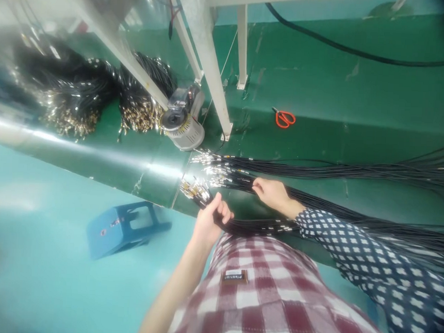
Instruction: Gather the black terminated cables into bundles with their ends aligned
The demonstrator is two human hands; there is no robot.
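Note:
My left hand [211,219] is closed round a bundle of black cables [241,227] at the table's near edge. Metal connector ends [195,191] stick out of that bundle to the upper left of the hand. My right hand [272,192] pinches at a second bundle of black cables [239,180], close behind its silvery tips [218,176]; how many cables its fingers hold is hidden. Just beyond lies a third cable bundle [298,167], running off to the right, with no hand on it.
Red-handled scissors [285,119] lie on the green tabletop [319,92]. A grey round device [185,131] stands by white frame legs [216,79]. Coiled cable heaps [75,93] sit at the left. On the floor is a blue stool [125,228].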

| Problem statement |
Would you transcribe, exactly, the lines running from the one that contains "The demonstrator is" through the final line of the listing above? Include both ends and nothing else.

| Written answer |
The demonstrator is two human hands; there is no robot.
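Note:
My left hand [211,219] is closed round a bundle of black cables [241,227] at the table's near edge. Metal connector ends [195,191] stick out of that bundle to the upper left of the hand. My right hand [272,192] pinches at a second bundle of black cables [239,180], close behind its silvery tips [218,176]; how many cables its fingers hold is hidden. Just beyond lies a third cable bundle [298,167], running off to the right, with no hand on it.
Red-handled scissors [285,119] lie on the green tabletop [319,92]. A grey round device [185,131] stands by white frame legs [216,79]. Coiled cable heaps [75,93] sit at the left. On the floor is a blue stool [125,228].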

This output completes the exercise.